Problem to work on - For each line of the listing that contains "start", make a copy and return it.
-- Supplied information follows --
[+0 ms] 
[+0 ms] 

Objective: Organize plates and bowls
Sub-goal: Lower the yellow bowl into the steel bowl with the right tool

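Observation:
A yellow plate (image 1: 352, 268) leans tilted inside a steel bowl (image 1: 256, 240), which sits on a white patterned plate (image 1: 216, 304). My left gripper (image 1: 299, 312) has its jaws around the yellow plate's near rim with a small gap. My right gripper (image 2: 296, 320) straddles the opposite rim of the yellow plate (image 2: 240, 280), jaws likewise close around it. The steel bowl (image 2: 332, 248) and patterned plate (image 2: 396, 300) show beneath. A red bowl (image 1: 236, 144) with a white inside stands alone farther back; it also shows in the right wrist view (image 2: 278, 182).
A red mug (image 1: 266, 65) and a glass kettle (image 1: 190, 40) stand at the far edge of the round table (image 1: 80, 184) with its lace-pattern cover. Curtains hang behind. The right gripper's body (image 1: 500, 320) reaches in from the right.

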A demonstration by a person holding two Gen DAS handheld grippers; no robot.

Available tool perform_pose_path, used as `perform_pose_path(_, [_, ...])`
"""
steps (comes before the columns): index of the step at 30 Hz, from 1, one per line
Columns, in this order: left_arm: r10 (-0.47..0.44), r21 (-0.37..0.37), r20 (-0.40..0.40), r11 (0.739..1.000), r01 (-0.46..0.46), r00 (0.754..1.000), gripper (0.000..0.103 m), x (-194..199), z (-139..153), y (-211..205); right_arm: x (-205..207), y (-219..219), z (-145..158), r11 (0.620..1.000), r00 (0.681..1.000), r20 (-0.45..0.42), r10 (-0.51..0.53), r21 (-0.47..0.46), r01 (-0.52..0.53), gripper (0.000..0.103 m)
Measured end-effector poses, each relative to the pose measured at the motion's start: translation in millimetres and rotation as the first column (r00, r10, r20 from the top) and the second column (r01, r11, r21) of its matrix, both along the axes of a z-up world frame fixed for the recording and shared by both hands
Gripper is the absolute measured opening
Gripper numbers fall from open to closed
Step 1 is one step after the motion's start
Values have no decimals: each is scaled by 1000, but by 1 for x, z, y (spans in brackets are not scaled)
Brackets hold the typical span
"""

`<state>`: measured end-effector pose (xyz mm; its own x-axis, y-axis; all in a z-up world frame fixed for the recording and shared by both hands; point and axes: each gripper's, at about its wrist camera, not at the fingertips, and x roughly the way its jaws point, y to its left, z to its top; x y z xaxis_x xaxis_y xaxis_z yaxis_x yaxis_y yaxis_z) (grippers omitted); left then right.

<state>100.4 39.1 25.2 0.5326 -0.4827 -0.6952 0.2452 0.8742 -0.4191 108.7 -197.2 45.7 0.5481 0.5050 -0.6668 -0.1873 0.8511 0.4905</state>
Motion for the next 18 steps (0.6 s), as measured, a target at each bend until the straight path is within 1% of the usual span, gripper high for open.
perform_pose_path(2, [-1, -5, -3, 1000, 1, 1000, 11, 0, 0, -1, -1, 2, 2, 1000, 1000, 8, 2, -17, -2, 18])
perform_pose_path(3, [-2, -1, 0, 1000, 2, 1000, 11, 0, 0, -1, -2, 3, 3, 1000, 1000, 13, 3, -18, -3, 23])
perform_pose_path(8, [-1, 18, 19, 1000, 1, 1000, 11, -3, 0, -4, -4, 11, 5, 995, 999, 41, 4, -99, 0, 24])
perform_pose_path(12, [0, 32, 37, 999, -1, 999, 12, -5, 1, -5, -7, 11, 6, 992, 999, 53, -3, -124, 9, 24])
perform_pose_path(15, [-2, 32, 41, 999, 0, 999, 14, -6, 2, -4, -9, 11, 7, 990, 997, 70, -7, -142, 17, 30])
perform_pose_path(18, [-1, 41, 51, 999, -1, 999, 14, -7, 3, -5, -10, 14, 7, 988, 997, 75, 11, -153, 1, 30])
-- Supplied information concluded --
Solution for this task -
Measured end-effector poses, each relative to the pose measured at the motion's start: translation in millimetres and rotation as the first column (r00, r10, r20 from the top) and the second column (r01, r11, r21) of its matrix, both along the axes of a z-up world frame fixed for the recording and shared by both hands
Step 1 is one step after the motion's start

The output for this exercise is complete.